Activity |
Output verbatim the lines beginning at the one that contains "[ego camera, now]" and ending at the last line of the material, inclusive of both.

Data excerpt |
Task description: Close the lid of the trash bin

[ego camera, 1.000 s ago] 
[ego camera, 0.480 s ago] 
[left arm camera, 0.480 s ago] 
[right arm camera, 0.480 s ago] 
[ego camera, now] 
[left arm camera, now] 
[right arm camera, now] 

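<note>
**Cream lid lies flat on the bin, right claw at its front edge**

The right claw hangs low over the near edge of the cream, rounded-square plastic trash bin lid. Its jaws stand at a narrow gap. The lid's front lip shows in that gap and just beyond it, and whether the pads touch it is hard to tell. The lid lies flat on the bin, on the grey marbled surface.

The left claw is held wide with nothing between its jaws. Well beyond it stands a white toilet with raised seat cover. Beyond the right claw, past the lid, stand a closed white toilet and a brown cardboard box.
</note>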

Result of the task |
[ego camera, now] 
[left arm camera, now] 
[right arm camera, now] 

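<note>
**Cream lid lies flat on the bin, right claw at its front edge**

The right claw hangs low over the near edge of the cream, rounded-square plastic trash bin lid. Its jaws stand at a narrow gap. The lid's front lip shows in that gap and just beyond it, and whether the pads touch it is hard to tell. The lid lies flat on the bin, on the grey marbled surface.

The left claw is held wide with nothing between its jaws. Well beyond it stands a white toilet with raised seat cover. Beyond the right claw, past the lid, stand a closed white toilet and a brown cardboard box.
</note>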

The exercise has nothing more to it.